We're often facing the questions why a specific result occurs on a top-level domain (tld) or a single page URL. This article describes how the analysis is working from a high-level perspective with some examples.
How you use the hyScore API really depends on your individual use case and need. The system always provides a response and you've to decide how you'll handle the responses and how you process it on your side.
For a website owner who wants to analyze his own content, it is quite easy. If you have a more generalistic approach where you've millions of different domains and single URLs to analyze it can be tricky because we're always relying on the source of the content.
How it works
Pre-requisite
- Customer A wants to perform an analysis of a specific single URL to get valuable content insights.
- Single URL is unknown to hyScore.
- HyScore does not block the domain/TLD.
- The URL is sent to the API endpoint v3/url.
1. API request: New URL, analysis in progress
Customer A sends the URL http://www.example.com/?article=293020-something to the v3/url API endpoint.
The system is checking if we've seen the URL before. The single URL is unknown to hyScore.
{
"url": "http://www.example.com/?article=293020-something",
"status": {
"message": "New URL, analysis in progress",
"code": 0,
"type": "No data yet"
},
"tld": "www.example.com"
}
Advice: If the domain/URL has been moved on hyScores' TLD blacklist you would receive the response:
{
"url": "https://www.example.com/",
"status": {
"message": "URL blocked by hyScore",
"code": 98,
"type": "Error"
},
"tld": "www.example.com"
}
The blocked domains are mostly unimportant and useless subdomains (such as ad-serving or CDN URLs which provide no valuable content or information for analysis.
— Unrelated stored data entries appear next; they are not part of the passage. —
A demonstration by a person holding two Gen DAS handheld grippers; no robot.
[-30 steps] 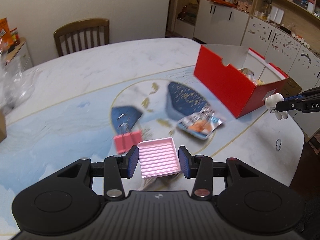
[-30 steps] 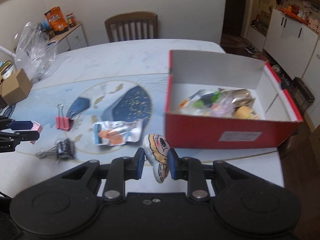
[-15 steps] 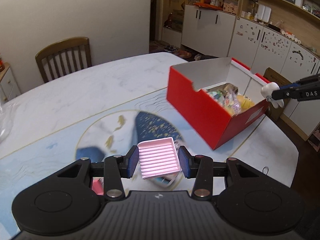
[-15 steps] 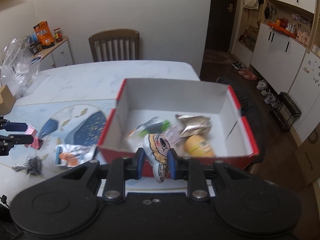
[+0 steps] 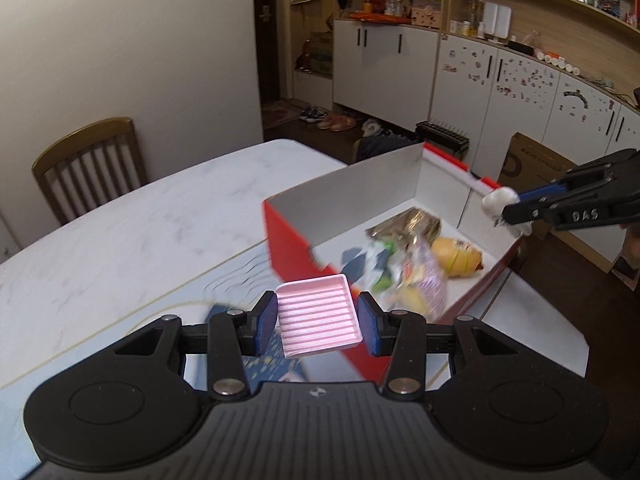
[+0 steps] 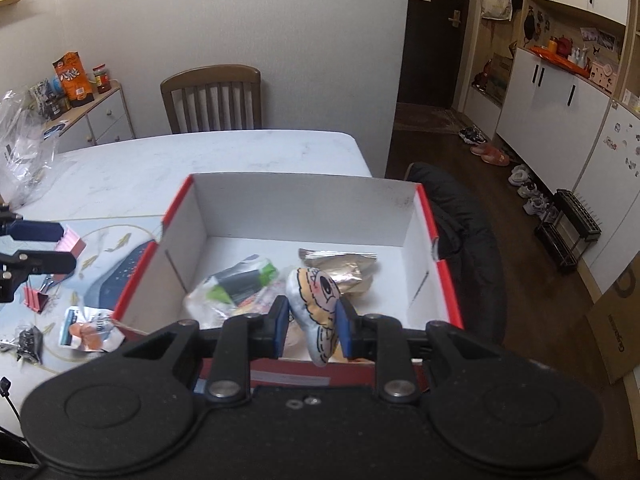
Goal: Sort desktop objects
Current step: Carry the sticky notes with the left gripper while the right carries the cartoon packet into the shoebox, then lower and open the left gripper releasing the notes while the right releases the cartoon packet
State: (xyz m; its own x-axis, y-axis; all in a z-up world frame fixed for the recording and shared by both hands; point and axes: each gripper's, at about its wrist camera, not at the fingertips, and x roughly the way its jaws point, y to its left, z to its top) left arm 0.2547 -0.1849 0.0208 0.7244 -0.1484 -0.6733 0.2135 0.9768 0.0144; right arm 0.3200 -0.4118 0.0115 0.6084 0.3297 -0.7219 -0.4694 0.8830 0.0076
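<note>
Left gripper (image 5: 318, 322) clamped on pink ridged tray (image 5: 318, 316), right gripper (image 6: 312, 326) pinching cartoon-face toy (image 6: 314, 308)

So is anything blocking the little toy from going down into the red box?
Nothing visible does. The right gripper holds the toy above the open red box, which has no lid. Snack packets lie on its floor, with bare space beside them.

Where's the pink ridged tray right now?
The pink ridged tray is clamped in the left gripper, held in the air at the red box's near corner.
</note>
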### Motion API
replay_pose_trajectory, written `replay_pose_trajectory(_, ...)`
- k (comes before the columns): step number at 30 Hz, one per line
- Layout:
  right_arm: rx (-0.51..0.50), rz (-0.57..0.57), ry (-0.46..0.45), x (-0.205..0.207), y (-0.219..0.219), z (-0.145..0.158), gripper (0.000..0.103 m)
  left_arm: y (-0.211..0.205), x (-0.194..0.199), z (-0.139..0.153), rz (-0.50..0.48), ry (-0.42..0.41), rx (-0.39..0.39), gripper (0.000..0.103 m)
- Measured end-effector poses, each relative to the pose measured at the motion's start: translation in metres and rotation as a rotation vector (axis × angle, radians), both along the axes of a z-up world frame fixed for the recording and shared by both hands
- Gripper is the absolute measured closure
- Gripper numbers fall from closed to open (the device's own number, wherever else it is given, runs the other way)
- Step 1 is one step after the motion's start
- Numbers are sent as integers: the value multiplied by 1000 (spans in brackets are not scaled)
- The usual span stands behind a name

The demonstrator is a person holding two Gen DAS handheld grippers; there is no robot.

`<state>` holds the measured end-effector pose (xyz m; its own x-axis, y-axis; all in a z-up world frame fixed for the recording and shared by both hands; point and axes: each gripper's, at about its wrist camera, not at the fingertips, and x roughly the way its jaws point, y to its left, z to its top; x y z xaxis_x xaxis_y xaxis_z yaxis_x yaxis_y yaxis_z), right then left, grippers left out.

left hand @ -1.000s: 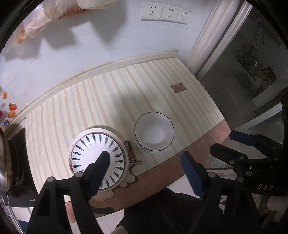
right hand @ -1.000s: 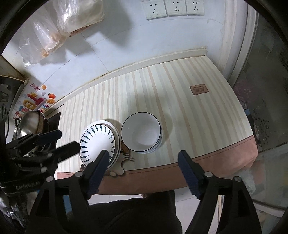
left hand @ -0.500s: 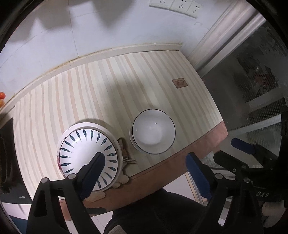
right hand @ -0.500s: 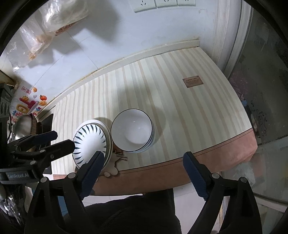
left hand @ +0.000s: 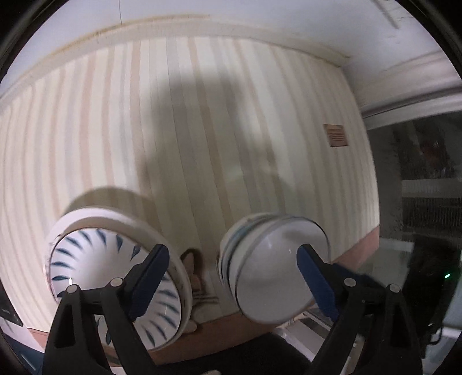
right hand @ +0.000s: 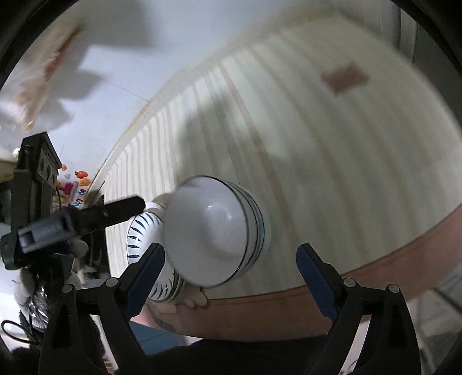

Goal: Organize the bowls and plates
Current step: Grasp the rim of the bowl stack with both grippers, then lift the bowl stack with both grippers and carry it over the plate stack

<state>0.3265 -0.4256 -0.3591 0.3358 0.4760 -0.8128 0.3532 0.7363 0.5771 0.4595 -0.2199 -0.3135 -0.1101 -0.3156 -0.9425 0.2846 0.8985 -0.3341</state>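
A stack of white plates with blue leaf marks (left hand: pixel 95 259) sits near the front edge of the striped table (left hand: pixel 202 129). A stack of white bowls with dark rims (left hand: pixel 274 271) stands right beside it. My left gripper (left hand: pixel 231 282) is open and empty, just in front of both stacks, one finger over each. In the right wrist view the bowls (right hand: pixel 213 230) and plates (right hand: pixel 144 230) sit ahead of my right gripper (right hand: pixel 231 277), which is open and empty. The left gripper (right hand: pixel 86 216) shows there at the left.
A brown label (left hand: pixel 336 135) lies on the table at the right. A white wall (left hand: pixel 260 17) backs the table. A cat-shaped mat (right hand: pixel 187 300) pokes out under the stacks. Dark window glass (left hand: pixel 424 187) stands to the right. Plastic bags (right hand: pixel 37 86) hang on the wall.
Both grippers have dropped much closer to the table and the stacks, which now fill the lower views. Both views are blurred by motion. The jaws stay open.
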Motion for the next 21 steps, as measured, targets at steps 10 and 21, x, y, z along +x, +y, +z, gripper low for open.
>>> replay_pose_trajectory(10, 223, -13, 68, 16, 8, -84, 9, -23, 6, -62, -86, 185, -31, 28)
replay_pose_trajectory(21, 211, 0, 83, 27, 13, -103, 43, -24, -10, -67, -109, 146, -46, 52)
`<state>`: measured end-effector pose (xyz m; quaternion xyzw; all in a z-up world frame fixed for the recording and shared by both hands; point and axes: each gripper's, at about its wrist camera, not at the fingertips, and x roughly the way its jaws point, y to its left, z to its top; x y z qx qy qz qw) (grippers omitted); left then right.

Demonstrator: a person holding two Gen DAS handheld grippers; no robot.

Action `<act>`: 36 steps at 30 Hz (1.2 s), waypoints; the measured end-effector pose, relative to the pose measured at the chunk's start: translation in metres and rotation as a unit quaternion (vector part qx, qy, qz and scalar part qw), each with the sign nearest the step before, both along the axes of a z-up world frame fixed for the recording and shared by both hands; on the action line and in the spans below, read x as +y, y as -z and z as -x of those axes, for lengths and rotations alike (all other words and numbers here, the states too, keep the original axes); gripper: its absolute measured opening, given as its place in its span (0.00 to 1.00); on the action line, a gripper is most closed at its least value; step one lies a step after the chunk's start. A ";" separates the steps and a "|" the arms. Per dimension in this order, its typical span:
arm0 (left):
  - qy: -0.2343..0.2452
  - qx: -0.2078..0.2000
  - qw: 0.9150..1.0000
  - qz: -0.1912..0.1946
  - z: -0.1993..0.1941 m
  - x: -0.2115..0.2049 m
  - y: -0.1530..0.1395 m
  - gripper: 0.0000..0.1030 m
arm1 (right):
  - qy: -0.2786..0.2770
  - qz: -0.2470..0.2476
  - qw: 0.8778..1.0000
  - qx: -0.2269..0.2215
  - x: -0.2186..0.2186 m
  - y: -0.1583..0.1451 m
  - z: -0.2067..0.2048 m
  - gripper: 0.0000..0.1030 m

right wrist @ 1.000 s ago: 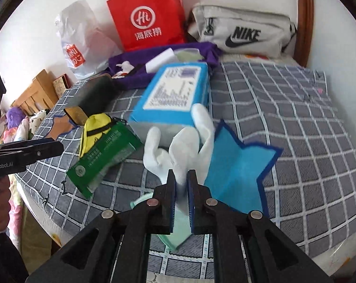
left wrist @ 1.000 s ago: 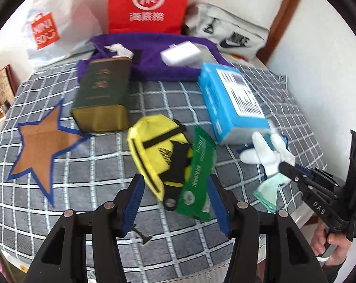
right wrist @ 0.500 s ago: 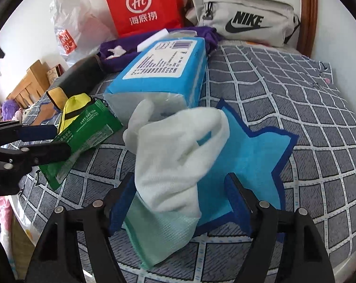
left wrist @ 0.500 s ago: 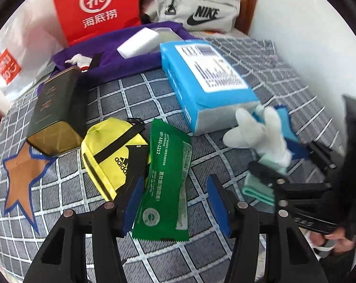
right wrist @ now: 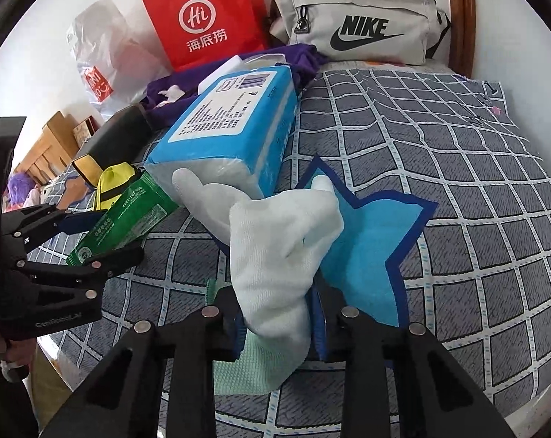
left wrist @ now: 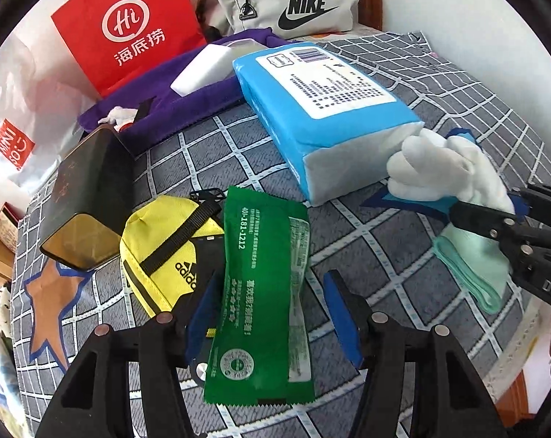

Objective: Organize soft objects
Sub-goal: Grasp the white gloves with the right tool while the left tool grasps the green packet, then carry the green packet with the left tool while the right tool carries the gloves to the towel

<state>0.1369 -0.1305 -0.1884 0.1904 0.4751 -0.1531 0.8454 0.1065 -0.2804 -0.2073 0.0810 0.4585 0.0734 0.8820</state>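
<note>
**Two tongs working over a checked bedspread**

The right tongs [right wrist: 279,323] are closing around the cuff of a white glove [right wrist: 282,241], whose fingers are flopping away from the tips onto a blue star patch [right wrist: 374,248]; whether the pads are already pressing on the cloth I cannot tell. A mint-green cloth [right wrist: 253,368] is lying just under the glove, below the tips.

The left tongs [left wrist: 272,314] are standing spread, straddling a green sachet [left wrist: 261,292] that is lying flat between the pads (no pad appears to be pressing it). Just left of them a yellow pouch [left wrist: 158,244] is touching the sachet, with a dark tin [left wrist: 89,197] beyond it. Ahead and to the right a blue tissue pack [left wrist: 323,109] is resting on the bed [left wrist: 476,116], and farther back a purple cloth [left wrist: 180,109], a red paper bag [left wrist: 129,25] and a grey waist bag [left wrist: 290,0] are lining the wall.
</note>
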 end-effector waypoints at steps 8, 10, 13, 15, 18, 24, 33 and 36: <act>-0.042 0.023 0.994 0.096 -0.007 0.039 -0.026 0.28 | -0.006 -0.004 1.000 -0.001 0.004 -0.008 0.004 0.28; -0.050 0.023 0.992 0.116 -0.006 0.050 -0.034 0.28 | -0.012 -0.004 1.000 -0.005 0.009 -0.012 0.005 0.28; -0.062 0.025 0.988 0.141 -0.004 0.065 -0.040 0.28 | -0.020 -0.008 1.000 -0.006 0.016 -0.015 0.006 0.28; -0.072 0.025 0.986 0.148 -0.003 0.075 -0.042 0.28 | -0.025 -0.008 1.000 -0.005 0.021 -0.017 0.007 0.28; -0.089 0.022 0.984 0.154 -0.002 0.089 -0.044 0.28 | -0.037 -0.014 0.999 -0.011 0.029 -0.023 0.009 0.26; -0.109 0.011 0.980 0.164 -0.002 0.110 -0.054 0.28 | -0.042 -0.017 0.999 -0.024 0.039 -0.040 0.009 0.25; -0.119 -0.009 0.975 0.189 -0.004 0.130 -0.075 0.28 | -0.043 -0.024 0.998 -0.044 0.046 -0.066 0.006 0.25; -0.114 -0.010 0.973 0.202 -0.007 0.134 -0.078 0.28 | -0.037 -0.011 0.998 -0.058 0.054 -0.076 0.007 0.25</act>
If we get aware of such kind of domains, we'll put them on our black-list to provide the feedback/result that this kind of URL doesn't make sense to be analyzed.
2nd API request for the same URL within a reasonable period (5 sec to 1m)
When hyScore received the 1st API request for a new single URL it is forwarded to a process queue to crawl, extract and analyze the content.
The analysis of a new URL hyScore has never seen before takes in average ~1 second, before a full or partly result can be provided.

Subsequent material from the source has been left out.